Task goal: For the word "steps", state how many lines below contain it. Give no other text.

Supplied data:
::::::::

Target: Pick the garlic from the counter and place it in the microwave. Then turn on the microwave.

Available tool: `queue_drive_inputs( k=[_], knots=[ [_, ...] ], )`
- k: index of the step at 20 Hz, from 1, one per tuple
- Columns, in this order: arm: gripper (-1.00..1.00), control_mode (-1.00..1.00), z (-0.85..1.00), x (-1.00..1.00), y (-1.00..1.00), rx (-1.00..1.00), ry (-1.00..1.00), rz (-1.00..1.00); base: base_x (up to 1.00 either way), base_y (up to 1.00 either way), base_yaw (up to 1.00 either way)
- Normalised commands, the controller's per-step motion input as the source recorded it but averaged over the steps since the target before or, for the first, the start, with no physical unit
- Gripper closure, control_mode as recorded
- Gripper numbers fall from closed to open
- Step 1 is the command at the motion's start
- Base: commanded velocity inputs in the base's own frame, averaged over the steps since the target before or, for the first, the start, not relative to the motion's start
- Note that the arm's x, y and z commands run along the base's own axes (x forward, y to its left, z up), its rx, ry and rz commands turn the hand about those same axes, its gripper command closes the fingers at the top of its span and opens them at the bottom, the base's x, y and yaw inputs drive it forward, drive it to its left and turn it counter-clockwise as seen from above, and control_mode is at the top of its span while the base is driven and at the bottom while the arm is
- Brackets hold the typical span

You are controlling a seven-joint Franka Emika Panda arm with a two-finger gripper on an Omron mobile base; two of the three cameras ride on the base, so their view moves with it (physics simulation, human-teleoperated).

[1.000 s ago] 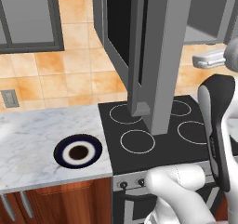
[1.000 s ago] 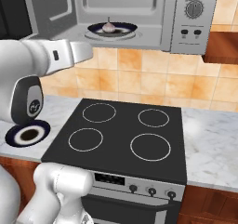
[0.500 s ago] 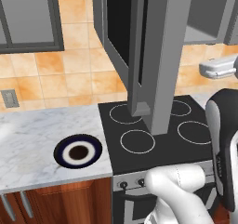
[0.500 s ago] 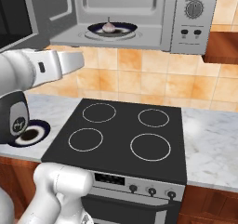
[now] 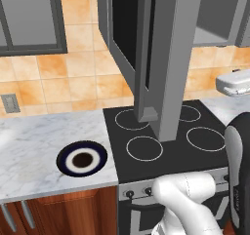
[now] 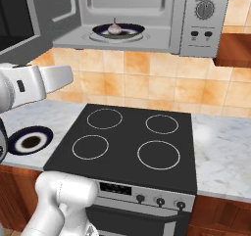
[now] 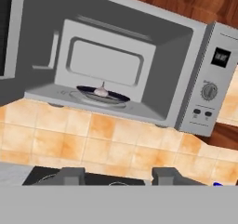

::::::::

Exercise response: 2